Add cloudformation_<verb>_stack functions#150
Conversation
|
One open question is: what's the correct default set of tags. @guillesd points to reducing to: and making sure you can bring your own (it should be the case, but that's not really tested) Another open option is using DuckDBUserAgent (instead of LibraryVersion). I think this area can also be iterated later, but having an OK baseline would make this smoother. |
Tmonster
left a comment
There was a problem hiding this comment.
Looks good, just a couple of comments
Can we also put this in the folder src/functions/cloud_formation/cloudformation_functions.cpp ?
I can see a world where we continue to add aws-sdk dependencies, and people want to take them out, and we should set up an easy way to do that with folders etc
| set_tag("stack-name", metadata_stack_name); | ||
| } | ||
| for (auto &kv : data.tags_override) { | ||
| set_tag(kv.key, kv.value); |
There was a problem hiding this comment.
should we disallow overriding some of the tags? version, created-by, duckdb-session-id seem like they should keep the values DuckDB gives them.
Maybe created-by could be overridden with an extension config?
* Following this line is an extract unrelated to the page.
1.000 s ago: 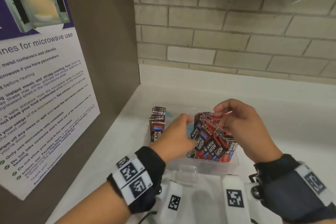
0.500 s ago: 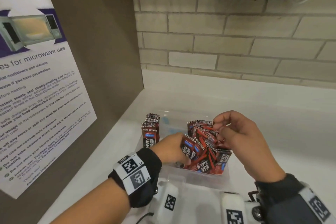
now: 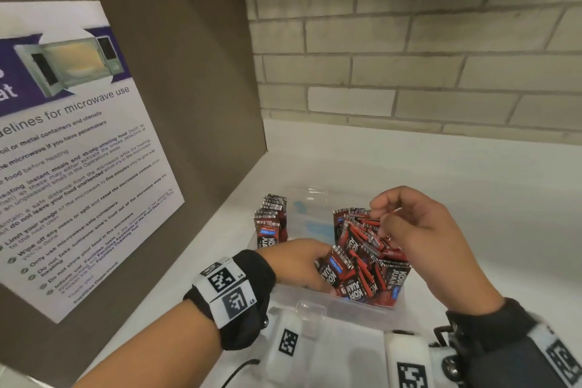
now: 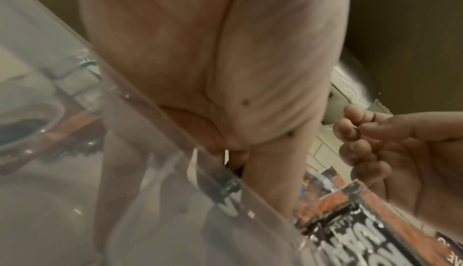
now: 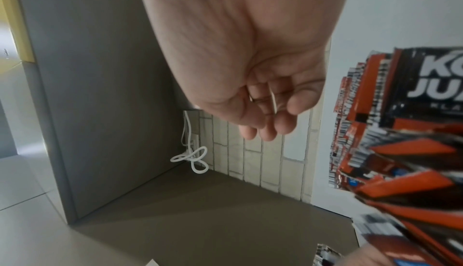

There was a problem hiding this comment.
Idea was: explicit intent is always respected
| values.emplace_back(stack_id); | ||
| keys.emplace_back("region"); | ||
| values.emplace_back(region); | ||
| auto handle = Value::MAP(LogicalType::VARCHAR, LogicalType::VARCHAR, std::move(keys), std::move(values)); |
There was a problem hiding this comment.
Can you enlighten me as to why a single column MAP was chosen for the return type?
There was a problem hiding this comment.
I'll rename the functions to the utility ones, idea of a MAP is that it's a pass-through that's not opinionated by what's passed around. I'll need to elaborate on this.
| return; | ||
| } | ||
|
|
||
| auto provider = BuildAwsCredentialsProvider("", /*require_credentials=*/true); |
There was a problem hiding this comment.
nit: I've seen the /*requires_credentials*/ now a couple of times, why is the block comment here?
There was a problem hiding this comment.
/*argument_name*/ is a convention expecially around boolean values, since they are harder to remember what true / false means in the context of the caller on its own.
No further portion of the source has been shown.